Segelas wedang jahe diletakkan di atas meja bar, tepat di depanku. "Istirahat yang lama juga nggak papa kok, Non. Tuan nanti biar Bibi yang ngatasi."

Senyuman tipis tersungging di bibirku demi menghargai bantuan Bi Rumi. "Makasih, Bi!"

Aku membawa wedang jahe itu ke kamar tamu, yang mana saat ini menjadi kamar pribadiku. Aku merebahkan tubuh sebentar untuk melepaskan rasa pusing serta menenangkan lambung yang sejak tadi bergejolak setelah mengeluarkan semua isinya. Baru saja mataku hendak memejam, ponselku berbunyi. Aku segera menjawab panggilan usai melihat siapa yang sedang menghubungiku.

"Assalamualaikum, Ibu."

Terdengar jawaban salam dari seberang sana. Ibu mertua yang menghubungiku. "Aira, Ibu sudah mencarikan suster untuk membantumu merawat Hamish. Nanti Ibu kirimkan data dirinya biar kamu yang pilih."

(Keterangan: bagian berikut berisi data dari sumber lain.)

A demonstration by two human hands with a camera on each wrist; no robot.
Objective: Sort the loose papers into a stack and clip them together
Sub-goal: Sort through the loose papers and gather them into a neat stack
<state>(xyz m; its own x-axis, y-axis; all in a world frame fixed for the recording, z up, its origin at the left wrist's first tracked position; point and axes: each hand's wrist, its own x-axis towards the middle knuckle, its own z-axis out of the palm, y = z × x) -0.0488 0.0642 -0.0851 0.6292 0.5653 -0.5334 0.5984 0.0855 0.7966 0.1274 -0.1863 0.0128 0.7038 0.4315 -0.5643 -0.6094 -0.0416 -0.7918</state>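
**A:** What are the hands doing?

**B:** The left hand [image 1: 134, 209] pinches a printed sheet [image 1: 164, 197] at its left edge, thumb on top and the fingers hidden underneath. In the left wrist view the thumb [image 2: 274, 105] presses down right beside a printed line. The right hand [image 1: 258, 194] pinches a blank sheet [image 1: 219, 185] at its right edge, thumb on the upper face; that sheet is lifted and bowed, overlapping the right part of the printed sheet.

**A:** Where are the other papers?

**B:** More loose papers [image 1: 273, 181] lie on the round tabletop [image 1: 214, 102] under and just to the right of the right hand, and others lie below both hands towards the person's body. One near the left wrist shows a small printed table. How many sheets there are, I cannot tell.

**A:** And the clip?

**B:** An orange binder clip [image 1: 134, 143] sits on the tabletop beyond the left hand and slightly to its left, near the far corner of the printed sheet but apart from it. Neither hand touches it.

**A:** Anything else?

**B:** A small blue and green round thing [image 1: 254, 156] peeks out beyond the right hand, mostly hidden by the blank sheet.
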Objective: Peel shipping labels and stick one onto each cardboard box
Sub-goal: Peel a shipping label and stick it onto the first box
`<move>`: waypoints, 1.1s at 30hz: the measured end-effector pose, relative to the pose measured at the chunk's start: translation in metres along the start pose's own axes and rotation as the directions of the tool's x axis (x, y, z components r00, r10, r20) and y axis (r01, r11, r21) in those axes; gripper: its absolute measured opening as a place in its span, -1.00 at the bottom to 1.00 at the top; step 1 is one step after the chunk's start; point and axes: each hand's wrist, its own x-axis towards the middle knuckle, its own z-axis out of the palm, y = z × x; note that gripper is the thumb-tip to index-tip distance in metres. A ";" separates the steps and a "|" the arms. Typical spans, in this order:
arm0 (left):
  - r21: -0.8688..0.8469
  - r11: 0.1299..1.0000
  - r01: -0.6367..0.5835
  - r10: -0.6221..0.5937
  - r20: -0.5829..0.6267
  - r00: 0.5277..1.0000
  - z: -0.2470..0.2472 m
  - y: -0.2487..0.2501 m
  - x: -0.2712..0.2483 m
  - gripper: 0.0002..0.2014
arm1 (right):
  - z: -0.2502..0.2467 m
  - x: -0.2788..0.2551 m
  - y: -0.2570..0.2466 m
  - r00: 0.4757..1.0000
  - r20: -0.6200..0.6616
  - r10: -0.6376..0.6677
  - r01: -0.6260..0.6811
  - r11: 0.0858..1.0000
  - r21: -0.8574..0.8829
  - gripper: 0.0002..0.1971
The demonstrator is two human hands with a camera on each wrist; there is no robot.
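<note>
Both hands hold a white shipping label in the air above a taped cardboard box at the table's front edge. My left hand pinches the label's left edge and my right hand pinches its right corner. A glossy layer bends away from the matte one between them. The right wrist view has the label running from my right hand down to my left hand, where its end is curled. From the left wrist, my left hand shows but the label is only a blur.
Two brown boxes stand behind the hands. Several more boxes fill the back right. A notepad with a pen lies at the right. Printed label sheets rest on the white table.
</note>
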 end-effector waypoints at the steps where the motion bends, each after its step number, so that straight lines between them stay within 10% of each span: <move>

"Tapi, Bu. Aira masih bisa mengurus Mas Hamish sendiri. Hanya ini yang bisa Aira lakukan agar Mas Hamish tetep dekat dengan saya dan calon ananya." Sejak awal aku bertekad mengurus Mas Hamish sendiri. Aku tidak ada pilihan lain, bagaimana cara agar Mas Hamish bisa mengenalku lebih jauh, mau berinteraksi denganku. Aku masih sangat yakin jika cintanya yang dulu untukku masih ada. Tidak mungkin semudah itu hilang berganti kebencian yang tidak mendasar.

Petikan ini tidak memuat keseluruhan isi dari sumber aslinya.